#### [PROBLEM DESCRIPTION]
Out of the material that follows, write out exactly the lines from the line with "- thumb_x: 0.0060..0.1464" to the line with "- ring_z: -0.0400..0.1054", both ends included, and no others.

#### [DATA FOR THIS TASK]

○ ○ ○ ○ ○

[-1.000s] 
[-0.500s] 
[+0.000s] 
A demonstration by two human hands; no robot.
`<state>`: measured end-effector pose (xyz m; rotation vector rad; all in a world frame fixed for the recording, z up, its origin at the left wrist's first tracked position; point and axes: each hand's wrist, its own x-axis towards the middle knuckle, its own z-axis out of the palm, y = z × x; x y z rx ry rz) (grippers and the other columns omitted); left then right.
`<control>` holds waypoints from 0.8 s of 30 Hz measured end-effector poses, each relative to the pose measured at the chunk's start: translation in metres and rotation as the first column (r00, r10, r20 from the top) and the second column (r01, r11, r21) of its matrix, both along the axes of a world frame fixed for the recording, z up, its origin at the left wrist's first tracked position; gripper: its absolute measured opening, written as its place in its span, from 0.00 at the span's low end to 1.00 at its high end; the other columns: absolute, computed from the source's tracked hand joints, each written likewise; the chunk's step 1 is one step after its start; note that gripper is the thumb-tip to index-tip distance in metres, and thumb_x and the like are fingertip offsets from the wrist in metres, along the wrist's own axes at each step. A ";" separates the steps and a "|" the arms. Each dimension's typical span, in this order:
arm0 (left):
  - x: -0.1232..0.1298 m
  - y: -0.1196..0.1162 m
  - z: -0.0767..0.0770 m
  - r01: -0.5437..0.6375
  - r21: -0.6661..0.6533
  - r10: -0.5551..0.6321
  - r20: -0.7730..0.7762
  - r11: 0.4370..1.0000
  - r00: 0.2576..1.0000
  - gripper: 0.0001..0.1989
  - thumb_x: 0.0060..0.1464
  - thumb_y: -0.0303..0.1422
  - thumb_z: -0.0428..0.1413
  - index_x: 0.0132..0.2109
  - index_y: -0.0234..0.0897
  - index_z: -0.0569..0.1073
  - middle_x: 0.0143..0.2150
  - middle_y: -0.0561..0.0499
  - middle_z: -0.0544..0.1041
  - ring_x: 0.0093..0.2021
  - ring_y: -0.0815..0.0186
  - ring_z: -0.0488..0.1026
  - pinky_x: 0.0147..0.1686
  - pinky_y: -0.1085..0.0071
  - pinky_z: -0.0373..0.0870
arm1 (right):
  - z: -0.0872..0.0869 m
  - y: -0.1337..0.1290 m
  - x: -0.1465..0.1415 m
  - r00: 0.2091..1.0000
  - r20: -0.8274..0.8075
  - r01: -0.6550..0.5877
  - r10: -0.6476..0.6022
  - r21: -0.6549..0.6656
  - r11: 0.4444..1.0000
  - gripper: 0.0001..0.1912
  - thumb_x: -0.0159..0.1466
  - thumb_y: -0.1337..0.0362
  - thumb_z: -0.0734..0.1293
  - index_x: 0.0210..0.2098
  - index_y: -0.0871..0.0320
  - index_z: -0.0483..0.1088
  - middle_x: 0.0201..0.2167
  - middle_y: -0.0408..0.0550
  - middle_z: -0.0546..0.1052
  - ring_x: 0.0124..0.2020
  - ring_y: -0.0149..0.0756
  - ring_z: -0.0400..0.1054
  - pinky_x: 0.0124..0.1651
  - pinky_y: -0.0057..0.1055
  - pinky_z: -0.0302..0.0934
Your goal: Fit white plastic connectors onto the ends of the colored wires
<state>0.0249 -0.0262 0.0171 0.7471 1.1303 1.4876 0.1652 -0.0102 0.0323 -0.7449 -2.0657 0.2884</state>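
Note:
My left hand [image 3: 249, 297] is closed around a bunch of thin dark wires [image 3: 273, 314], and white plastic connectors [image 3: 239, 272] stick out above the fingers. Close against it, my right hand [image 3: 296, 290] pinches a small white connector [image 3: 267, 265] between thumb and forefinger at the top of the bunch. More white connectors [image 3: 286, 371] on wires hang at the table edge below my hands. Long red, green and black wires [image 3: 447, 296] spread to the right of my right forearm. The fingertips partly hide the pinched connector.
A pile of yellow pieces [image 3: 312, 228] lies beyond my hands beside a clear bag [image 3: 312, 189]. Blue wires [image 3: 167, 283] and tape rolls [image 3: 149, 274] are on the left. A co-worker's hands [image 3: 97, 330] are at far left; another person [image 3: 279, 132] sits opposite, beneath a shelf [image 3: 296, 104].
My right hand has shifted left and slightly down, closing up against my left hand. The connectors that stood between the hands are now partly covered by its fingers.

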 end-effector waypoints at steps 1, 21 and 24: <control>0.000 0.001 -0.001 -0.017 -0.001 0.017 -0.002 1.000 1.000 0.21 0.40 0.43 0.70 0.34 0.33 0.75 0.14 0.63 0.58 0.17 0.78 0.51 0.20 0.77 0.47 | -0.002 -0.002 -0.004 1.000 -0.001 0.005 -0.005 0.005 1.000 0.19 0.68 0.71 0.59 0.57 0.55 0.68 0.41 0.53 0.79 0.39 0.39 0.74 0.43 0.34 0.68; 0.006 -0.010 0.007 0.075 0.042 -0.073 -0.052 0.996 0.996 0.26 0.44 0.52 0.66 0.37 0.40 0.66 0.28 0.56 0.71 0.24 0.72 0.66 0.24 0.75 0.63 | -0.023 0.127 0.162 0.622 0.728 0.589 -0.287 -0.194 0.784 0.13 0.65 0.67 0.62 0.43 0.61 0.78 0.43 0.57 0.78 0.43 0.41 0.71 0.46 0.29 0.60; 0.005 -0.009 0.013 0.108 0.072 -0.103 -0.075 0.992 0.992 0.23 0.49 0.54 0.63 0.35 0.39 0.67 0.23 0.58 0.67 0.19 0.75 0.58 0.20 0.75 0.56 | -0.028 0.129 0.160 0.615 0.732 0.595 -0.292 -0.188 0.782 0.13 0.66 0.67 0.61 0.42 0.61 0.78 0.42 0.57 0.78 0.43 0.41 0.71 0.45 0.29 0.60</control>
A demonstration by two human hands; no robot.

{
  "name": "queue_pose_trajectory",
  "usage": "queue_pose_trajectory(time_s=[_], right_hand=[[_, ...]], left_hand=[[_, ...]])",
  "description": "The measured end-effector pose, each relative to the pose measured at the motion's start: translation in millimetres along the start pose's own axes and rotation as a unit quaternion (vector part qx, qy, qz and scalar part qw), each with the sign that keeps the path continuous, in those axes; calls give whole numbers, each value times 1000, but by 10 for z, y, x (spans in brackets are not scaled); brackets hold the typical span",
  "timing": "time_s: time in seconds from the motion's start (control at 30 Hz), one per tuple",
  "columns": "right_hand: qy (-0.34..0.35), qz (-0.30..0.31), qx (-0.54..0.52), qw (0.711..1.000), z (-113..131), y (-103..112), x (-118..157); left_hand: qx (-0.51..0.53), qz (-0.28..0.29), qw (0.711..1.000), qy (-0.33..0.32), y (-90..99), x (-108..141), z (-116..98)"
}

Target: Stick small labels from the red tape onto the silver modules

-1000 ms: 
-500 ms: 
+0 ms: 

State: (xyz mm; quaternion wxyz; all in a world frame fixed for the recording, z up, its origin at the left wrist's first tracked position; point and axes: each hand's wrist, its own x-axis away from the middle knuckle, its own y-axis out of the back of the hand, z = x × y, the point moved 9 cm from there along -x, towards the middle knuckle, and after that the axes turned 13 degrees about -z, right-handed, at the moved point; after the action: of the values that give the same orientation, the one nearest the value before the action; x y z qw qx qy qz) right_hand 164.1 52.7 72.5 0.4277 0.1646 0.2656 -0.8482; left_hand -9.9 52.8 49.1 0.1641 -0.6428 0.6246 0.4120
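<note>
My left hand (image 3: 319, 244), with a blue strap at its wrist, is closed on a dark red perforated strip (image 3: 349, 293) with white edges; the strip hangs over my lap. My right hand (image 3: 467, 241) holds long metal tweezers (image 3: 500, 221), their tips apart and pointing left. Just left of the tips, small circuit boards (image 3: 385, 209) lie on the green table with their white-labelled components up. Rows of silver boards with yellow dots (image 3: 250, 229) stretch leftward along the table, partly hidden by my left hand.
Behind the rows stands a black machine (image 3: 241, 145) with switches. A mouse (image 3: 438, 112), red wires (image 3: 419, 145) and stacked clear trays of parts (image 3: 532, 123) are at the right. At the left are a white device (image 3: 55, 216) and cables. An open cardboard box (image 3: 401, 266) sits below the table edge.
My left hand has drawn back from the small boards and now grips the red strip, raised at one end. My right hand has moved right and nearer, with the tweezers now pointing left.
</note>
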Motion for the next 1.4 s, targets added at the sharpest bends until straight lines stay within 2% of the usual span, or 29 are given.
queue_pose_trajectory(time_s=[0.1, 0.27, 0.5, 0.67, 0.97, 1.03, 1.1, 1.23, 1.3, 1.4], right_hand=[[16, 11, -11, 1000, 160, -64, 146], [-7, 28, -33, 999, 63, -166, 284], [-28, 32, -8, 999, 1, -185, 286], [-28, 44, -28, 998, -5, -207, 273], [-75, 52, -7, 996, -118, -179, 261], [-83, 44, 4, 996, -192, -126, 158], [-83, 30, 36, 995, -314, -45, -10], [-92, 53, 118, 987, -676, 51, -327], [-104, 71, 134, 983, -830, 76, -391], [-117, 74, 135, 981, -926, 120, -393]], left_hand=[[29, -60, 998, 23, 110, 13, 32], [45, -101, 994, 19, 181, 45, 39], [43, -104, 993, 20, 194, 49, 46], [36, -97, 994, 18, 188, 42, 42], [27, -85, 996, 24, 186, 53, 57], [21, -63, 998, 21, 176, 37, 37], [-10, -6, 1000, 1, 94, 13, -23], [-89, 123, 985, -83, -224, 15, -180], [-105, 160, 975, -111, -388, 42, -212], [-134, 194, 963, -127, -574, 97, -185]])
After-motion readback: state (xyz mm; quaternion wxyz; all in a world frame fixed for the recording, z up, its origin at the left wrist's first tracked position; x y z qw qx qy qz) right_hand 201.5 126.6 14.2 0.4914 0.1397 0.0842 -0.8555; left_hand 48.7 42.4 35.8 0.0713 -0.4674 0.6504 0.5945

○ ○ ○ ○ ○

#### [PROBLEM SOLUTION]
  - thumb_x: 0.0060..0.1464
  - thumb_y: -0.0303..0.1422
  - thumb_z: -0.0428..0.1413
  - index_x: 0.0132..0.2109
  - index_y: -0.0234..0.0897
  - index_z: -0.0569..0.1073
  - middle_x: 0.0143..0.2150
  - middle_y: -0.0561..0.0499
  - middle_z: -0.0544..0.1041
  - ring_x: 0.0093..0.2021
  - ring_y: -0.0815..0.0186
  - ring_z: -0.0488..0.1026
  - pinky_x: 0.0147..0.1686
  - pinky_y: -0.1085..0.0071
  - pinky_z: -0.0373..0.0870
arm1 (right):
  - z: -0.0872..0.0869 m
  - y: -0.1337..0.1290 m
  - x: -0.1465..0.1415 m
  - r00: 0.2091..1.0000
  - r20: -0.8274..0.8075
  - r01: -0.6550..0.5877
  - r10: -0.6476..0.6022
  - r21: -0.6549..0.6656
  - r11: 0.4444..1.0000
  - gripper: 0.0001..0.1912
  - thumb_x: -0.0159..0.1466
  - thumb_y: -0.1337..0.0362
  - thumb_z: -0.0734..0.1293
  - index_x: 0.0210..0.2098
  - index_y: -0.0871..0.0320
  - index_z: -0.0483..0.1088
  - middle_x: 0.0201..0.2167
  - middle_y: -0.0408..0.0550
  - middle_z: -0.0546..0.1052
  - ring_x: 0.0124..0.2020
  - ring_y: -0.0149..0.0756
  - ring_z: -0.0400..0.1054

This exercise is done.